**Exercise requirements**
Retype the data that follows exactly. No pictures belong in the copy.

▬▬▬

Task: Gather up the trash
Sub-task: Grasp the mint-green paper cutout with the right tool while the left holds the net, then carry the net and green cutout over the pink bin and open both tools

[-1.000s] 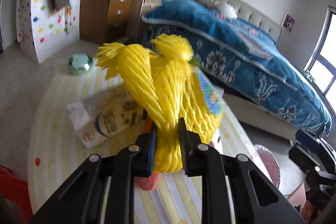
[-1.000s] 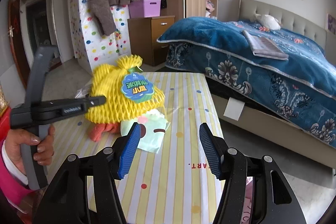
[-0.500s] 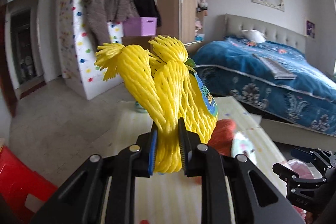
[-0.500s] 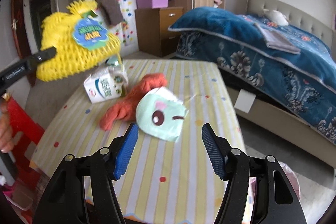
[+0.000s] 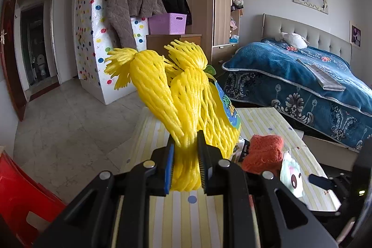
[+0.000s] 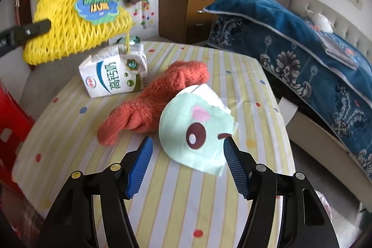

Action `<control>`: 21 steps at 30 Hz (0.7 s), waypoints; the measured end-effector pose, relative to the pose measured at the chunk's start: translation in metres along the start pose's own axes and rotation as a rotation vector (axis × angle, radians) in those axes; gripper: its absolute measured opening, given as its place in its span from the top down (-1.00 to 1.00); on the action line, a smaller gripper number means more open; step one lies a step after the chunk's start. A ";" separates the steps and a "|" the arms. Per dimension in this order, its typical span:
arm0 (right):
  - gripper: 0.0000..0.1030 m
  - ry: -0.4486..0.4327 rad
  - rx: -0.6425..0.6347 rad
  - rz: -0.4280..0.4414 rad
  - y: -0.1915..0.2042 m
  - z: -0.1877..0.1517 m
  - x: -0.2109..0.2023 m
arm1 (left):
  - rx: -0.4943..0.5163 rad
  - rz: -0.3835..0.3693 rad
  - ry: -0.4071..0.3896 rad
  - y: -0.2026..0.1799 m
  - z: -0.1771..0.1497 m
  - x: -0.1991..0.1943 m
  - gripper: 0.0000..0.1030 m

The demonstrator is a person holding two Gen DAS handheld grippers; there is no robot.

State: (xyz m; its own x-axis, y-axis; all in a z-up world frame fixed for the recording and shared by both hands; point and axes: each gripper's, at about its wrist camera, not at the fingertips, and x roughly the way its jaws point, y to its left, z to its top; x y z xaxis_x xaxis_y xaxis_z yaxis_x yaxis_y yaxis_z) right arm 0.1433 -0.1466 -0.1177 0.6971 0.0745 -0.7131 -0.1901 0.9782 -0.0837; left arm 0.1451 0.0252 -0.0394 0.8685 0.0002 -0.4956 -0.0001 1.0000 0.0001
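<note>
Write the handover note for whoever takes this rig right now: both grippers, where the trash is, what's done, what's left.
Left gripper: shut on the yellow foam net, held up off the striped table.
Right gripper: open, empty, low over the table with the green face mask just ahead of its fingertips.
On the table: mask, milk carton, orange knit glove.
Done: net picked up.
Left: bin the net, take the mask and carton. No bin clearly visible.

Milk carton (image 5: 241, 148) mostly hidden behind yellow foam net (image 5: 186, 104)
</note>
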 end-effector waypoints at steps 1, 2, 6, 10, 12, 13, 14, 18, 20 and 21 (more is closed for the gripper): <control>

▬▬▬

**Result for this exercise**
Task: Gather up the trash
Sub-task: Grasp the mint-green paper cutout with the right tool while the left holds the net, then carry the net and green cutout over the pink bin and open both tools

[-1.000s] 
[-1.000s] 
[-0.500s] 
[-0.500s] 
[+0.000s] 
[+0.000s] 

Action `<control>`: 21 steps at 30 Hz (0.7 s), waypoints; the measured end-effector pose, relative to the pose measured at the chunk's start: translation in metres along the start pose's own axes and rotation as a rotation vector (axis × angle, radians) in those axes; gripper: its absolute measured opening, given as its place in its span from the top down (-1.00 to 1.00); on the action line, a smaller gripper number means more open; step one lies a step after the chunk's start. A ";" separates the steps and a "|" the arms. Per dimension in this order, its typical span:
arm0 (right):
  - gripper: 0.0000..0.1030 m
  - ry: -0.4486..0.4327 rad
  - rx: -0.6425..0.6347 rad
  - rz: -0.4280..0.4414 rad
  - y: -0.1915..0.2042 m
  - z: -0.1877..0.1517 m
  - x: -0.2109..0.2023 m
arm1 (left):
  - rx: -0.4943..0.5163 rad
  - rz: -0.3835..0.3693 rad
  - ry: -0.4071..0.3896 rad
  - y: -0.2026..0.1799 m
  - z: -0.1771..0.1497 m
  - x: -0.1991..0.1943 m
  - gripper: 0.0000..0.1030 m

The demonstrator is a person holding two Gen DAS handheld grippers; there is no robot.

State: (xyz m; its own x-axis, y-axis; all in a z-up world frame fixed for the recording and shared by both hands; point and axes: each gripper's, at about its wrist camera, not at the fingertips, and x roughly the way its jaws point, y to its left, z to its top; x y z xaxis_x xaxis_y xaxis_z yaxis_x yaxis_y yaxis_z) right arm 0.1433 -0.1466 -0.1177 0.6971 0.0745 -0.7131 -0.1901 0.9782 -0.0837; left arm 0.1451 0.0252 -0.0394 0.8685 0.0002 -0.4956 -0.0001 1.0000 0.0001
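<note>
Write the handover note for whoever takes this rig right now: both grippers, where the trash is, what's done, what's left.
Left gripper: shut on the yellow foam net, held up off the striped table.
Right gripper: open, empty, low over the table with the green face mask just ahead of its fingertips.
On the table: mask, milk carton, orange knit glove.
Done: net picked up.
Left: bin the net, take the mask and carton. No bin clearly visible.

Milk carton (image 5: 241, 148) mostly hidden behind yellow foam net (image 5: 186, 104)
</note>
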 end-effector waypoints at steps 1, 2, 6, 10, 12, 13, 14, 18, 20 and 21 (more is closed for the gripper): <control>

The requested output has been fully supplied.